Given data section start

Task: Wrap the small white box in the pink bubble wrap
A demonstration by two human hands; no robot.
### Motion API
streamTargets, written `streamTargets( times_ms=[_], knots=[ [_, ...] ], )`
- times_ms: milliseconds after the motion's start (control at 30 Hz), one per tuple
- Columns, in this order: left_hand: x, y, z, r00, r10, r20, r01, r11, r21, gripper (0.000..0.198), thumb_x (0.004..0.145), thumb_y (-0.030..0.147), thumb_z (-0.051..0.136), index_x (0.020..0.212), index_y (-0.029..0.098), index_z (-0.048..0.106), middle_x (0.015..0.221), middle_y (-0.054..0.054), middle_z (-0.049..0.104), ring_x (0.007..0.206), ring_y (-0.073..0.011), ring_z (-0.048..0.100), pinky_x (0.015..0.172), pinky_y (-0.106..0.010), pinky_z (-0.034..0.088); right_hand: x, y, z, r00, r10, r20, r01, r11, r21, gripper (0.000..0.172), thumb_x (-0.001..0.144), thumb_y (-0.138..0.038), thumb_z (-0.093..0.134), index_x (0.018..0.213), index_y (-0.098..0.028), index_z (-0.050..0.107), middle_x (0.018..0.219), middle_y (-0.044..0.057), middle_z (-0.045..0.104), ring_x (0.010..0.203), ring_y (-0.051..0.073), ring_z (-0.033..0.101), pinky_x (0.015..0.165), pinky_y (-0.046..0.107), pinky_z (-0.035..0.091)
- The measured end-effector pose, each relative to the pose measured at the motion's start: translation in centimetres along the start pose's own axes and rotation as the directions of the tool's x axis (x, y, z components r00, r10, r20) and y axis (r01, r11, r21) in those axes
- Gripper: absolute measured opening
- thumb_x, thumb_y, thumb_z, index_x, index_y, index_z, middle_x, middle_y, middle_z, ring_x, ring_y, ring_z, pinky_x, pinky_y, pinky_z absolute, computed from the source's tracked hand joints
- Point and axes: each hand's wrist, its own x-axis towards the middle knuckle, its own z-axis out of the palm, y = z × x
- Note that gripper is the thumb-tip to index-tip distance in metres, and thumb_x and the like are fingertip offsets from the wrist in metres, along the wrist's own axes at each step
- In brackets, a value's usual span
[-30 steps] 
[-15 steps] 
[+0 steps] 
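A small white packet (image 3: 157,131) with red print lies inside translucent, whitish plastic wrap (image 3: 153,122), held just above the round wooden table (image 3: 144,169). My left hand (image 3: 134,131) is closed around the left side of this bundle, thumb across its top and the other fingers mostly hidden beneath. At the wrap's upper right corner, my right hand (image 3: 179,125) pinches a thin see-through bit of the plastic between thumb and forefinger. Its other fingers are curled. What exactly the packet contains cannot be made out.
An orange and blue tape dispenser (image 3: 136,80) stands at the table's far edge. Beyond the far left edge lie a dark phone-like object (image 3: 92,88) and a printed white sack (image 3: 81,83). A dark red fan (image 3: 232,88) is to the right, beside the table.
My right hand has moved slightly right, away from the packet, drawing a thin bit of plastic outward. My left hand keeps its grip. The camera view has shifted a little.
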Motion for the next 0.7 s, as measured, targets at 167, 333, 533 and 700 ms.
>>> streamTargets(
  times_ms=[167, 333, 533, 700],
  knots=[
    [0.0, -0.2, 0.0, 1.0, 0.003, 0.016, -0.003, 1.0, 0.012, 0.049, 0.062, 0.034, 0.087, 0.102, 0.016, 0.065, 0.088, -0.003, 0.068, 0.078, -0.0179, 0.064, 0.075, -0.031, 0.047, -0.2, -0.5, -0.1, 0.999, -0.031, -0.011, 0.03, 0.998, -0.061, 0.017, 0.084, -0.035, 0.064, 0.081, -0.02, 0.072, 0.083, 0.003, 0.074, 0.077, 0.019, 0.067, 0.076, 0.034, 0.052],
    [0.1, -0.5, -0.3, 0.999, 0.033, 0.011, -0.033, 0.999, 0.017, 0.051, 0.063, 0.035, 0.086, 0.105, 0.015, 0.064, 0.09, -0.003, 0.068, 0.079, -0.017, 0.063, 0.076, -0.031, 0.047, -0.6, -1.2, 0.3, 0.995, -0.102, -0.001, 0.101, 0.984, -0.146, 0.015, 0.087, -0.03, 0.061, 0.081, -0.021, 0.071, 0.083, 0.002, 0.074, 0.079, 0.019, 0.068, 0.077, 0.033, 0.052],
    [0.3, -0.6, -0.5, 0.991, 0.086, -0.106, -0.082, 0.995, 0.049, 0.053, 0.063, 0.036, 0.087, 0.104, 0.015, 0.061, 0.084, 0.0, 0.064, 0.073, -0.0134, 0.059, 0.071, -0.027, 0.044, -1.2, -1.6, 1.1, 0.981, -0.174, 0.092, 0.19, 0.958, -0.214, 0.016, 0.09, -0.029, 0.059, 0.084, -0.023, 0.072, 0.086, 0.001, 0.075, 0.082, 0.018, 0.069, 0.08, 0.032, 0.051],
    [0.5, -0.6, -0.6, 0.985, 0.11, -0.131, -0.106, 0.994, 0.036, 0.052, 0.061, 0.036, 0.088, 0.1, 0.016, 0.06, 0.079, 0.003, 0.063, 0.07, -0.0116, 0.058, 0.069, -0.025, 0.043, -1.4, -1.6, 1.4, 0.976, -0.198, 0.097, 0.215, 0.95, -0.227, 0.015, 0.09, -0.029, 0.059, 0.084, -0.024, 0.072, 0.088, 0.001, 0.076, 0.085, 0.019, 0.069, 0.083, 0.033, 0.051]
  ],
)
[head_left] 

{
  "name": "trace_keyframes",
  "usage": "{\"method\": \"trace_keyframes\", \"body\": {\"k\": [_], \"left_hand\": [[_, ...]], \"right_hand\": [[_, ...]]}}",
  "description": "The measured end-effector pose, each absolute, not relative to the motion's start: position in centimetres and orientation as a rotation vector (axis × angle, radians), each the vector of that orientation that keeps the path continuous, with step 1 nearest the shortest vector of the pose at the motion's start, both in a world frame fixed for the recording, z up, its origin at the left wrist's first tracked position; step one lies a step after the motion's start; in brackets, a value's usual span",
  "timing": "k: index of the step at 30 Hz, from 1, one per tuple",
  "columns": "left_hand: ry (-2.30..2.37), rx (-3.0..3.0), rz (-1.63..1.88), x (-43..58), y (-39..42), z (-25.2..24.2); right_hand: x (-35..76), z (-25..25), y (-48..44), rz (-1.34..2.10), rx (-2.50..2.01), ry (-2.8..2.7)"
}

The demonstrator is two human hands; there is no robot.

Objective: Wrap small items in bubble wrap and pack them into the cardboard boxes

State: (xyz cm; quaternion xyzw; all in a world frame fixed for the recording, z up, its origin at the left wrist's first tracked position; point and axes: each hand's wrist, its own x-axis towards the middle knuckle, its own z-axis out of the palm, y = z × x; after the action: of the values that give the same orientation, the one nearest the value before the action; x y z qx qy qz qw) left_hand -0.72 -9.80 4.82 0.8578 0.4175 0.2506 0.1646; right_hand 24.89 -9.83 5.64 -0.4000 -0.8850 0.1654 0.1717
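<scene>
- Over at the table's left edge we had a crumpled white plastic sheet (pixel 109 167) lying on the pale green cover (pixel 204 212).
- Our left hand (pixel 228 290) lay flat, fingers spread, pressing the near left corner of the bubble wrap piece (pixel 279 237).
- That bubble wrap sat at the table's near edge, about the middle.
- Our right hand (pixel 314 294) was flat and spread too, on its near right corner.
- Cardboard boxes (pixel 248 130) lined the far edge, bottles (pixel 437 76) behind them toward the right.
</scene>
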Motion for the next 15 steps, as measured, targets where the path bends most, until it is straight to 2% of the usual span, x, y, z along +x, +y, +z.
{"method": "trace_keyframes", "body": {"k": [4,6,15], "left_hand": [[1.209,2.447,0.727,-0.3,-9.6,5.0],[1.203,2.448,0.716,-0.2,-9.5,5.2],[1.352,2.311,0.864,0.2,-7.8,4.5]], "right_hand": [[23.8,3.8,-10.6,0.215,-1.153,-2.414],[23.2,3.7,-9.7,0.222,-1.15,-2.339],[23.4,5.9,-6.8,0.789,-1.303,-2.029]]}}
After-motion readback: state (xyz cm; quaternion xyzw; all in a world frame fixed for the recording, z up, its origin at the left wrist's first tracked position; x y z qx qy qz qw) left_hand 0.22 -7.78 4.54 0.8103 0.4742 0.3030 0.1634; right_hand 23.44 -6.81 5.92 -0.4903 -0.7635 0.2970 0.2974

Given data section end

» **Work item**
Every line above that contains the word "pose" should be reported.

» **Written response**
- The measured end-effector pose, each relative to the pose measured at the motion's start: translation in centimetres along the start pose's own axes and rotation as the directions of the tool's x axis (x, y, z components r00, r10, r20) and y axis (r01, r11, r21) in those axes
  "description": "The measured end-effector pose, each absolute, not relative to the motion's start: position in centimetres and orientation as a rotation vector (axis × angle, radians), each the vector of that orientation that keeps the path continuous, with step 1 nearest the shortest vector of the pose at the motion's start, both in a world frame fixed for the recording, z up, its origin at the left wrist's first tracked position; step one lies a step after the motion's start; in brackets, a value's usual span",

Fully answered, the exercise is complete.